Myth: Exert is the best behavior to lose weight . strong>
Truth: If you’re looking to lose weight, you shouldn’t assume that you can simply “work off” whatever you eat. Experts say slimming down almost always starts with significant changes to your eating habits.
“In terms of weight loss, diet plays a much bigger role than exercise, ” University of Texas exercise scientist Philip Stanforth tells Business Insider.
That told, being active regularly is an important part of any healthy lifestyle. And when it comes to boosting your mood, improving your recollection, and protecting your brain against age-related cognitive decline, research proposes exercise may be as close to a wonder drug as we’ll get.
Myth: Sit-ups are the best behavior to get 6-pack abs . strong>
Truth: As opposed to sit-ups, which target only your abdominal muscles, planks recruit several groups of muscles along your sides, front, and back. If you want a strong core especially the kind that would give you 6-pack-like definition you need to challenge all of these muscles.
“Sit-ups or crunches strengthen merely a few muscle groups, ” write the authors of the Harvard Healthbeat newsletter. “Through dynamic patterns of movement, a good core workout helps strengthen the entire placed of core muscles you use every day.”
Myth: Weight training is for men . strong>
Truth: Weight developing is a great way to strengthen muscles, and got nothing to do with gender. That told, females produce less testosterone on average than humen do, and studies suggest that hormone plays a role in determining how we build muscle.

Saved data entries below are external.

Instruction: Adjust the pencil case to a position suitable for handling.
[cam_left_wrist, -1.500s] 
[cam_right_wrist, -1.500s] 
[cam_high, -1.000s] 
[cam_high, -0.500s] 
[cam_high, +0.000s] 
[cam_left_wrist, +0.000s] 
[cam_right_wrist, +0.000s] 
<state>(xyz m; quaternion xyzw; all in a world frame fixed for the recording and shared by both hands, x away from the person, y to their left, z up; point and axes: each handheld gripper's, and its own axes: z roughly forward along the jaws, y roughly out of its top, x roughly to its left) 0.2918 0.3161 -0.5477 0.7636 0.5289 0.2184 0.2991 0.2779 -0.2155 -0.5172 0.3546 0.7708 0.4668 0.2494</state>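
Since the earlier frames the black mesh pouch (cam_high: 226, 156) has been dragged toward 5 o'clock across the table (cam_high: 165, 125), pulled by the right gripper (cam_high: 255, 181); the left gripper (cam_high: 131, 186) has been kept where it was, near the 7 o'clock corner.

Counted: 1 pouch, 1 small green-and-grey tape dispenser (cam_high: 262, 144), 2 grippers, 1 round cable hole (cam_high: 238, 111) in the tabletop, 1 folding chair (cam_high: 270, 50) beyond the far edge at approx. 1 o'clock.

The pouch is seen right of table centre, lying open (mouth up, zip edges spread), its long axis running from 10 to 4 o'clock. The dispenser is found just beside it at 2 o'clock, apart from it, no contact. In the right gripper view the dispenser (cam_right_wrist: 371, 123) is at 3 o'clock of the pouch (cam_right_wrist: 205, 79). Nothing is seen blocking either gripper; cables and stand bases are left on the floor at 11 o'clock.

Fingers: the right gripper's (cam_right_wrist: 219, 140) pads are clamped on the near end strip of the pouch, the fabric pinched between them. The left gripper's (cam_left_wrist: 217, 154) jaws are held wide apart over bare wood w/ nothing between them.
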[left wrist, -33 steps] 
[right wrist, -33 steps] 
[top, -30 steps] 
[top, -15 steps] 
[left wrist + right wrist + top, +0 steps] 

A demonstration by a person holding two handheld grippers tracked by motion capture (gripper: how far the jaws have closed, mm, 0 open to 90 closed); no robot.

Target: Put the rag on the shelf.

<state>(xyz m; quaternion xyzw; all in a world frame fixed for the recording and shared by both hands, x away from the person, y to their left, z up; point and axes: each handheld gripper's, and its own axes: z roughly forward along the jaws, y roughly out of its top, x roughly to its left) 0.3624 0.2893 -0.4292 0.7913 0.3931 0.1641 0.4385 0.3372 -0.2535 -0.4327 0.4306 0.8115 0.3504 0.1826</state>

Myth: It takes at least 2 week to get ‘out of shape.’
Truth: In most people, muscle tissue can start to break down within a week without regular exercise.
“If you stop teaching, you actually do get noticeable de-conditioning, or the start of de-conditioning, with as little as seven days of complete remainder, ” Arent told. “It very much is an issue of use it or lose it.”
Myth: Operating a marathon is the ideal style to get fit . strong>
Tru th: Not ready to conquer a marathon? No problem. You can get many of the benefits of long-distance operating without ever passing the five-mile mark.
Running fast and hard for only five to 10 minutes a day can provide some of the same health outcomes as running for hours can. In reality, people who run for less than an hour a week as long as they get in those few minutes each day read similar advantages in terms of heart health compared to those who run more than three hours per week.
Myth: Keeping a food diary is a reliable lane of monitoring and controlling what you feed . strong>
Truth: Even when we’re making an effort to be awareness about what we’re putting into our bodies and how active we’re being, we often commit ourselves more credit than we deserve.
“People tend to overrate their physical activity and underestimate how much meat they feed, ” says Stanforth. “They consistently think they’ve worked out more and consistently think they’ve eaten less.”
Myth: Athletics drinkings are the best route to re-hydrate after a workout . strong>
Truth: Most athletics guzzles are just sugar and water. Instead, experts recommend refueling with plain old sea and high-protein snack, since investigates propose protein helps recondition muscles after a workout.